|WikiProject Law||(Rated C-class, Low-importance)|
|WikiProject Drug Policy|
Aww my first article. I appologize for putting up the section headings without any filler, I started writing this one a little too late, but I'll be sure to fill in those sections with at least the basic information tomorrow. -Jonamerica 06:34, 15 Apr 2005 (UTC)
- (p.s. if it's poor wiki edicate to have empty headers I appologize, feel free to remove them. I put them there in case others wanted to add to the article before I get to it tomorrow, they'd know what areas would be helpful to work on.)
"Drug courts have been scientifically proven to significantly reduce drug use and crime and do it cheaper than any other justice strategy."
Going to need to see some serious citations on this.
references, and some clean up recommended
Hi there- brand new member, though I've come to wikipedia for info, actually how I ended up here today. I can update your references I think rather easily. A lot has come out in drug court literature during the 2000s. The cite you mention to Roman et al's study should be added (2003), and Belenko is a central author in drug court research. I could supplement and develop a number of areas. I think this is a good start, but there are topics and conditions of treatment you describe here that may be specific to certain jurisdictions' areas that were covered in the lit you cite. And, the approach to treatment is so-called "therapeutic jurisprudence" (my POV on "so-called"), involving a system of sanctions and rewards to change behavior. This needs fleshed out. I could help with this if you are open to these changes. Best, Valerie
- Please feel free to update the article. Wikipedia is all about many users updating articles, so no need to ask my permission. :) -Jonamerica (talk) 16:05, 17 March 2008 (UTC)

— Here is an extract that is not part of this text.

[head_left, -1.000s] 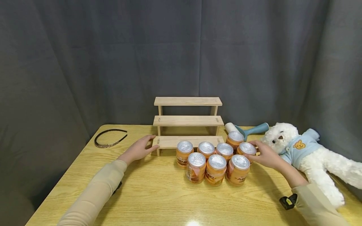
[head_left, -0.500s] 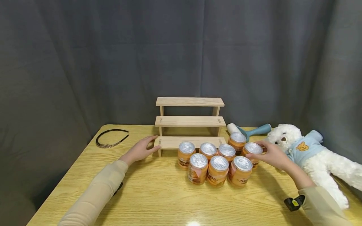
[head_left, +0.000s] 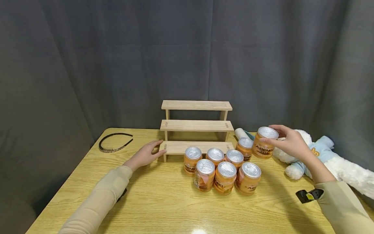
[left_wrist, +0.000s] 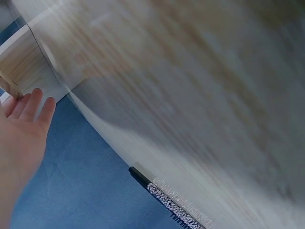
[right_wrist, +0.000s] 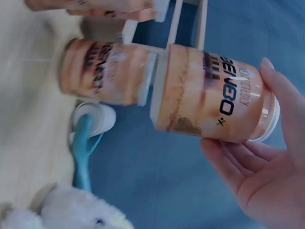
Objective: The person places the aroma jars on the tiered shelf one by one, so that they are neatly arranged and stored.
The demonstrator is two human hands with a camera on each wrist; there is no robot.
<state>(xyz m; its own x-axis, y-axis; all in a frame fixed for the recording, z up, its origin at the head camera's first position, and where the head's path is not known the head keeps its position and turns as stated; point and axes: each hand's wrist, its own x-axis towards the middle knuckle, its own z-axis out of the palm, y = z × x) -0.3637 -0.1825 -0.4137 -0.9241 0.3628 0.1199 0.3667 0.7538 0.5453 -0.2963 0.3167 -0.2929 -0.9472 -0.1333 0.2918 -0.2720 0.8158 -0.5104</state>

Concern was raised by an editor about the recent split that I carried out. From my talk page:
- I work in the public policy space, and just noticedchanges to drug courts. I don't think this change, with a breakdown by geography, makes sense as the general drug court model is ideologically the same around the world. If anything, I think the text of original drug court page should be restored, with subsections for Australia, Britian, and the 2 or 3 other locations. A large majority of the drug courts, greater than 90%, are in the US, so the topic is highly US centric. — Preceding unsigned comment added by 126.96.36.199 (talk) 14:33, 28 August 2012 (UTC) "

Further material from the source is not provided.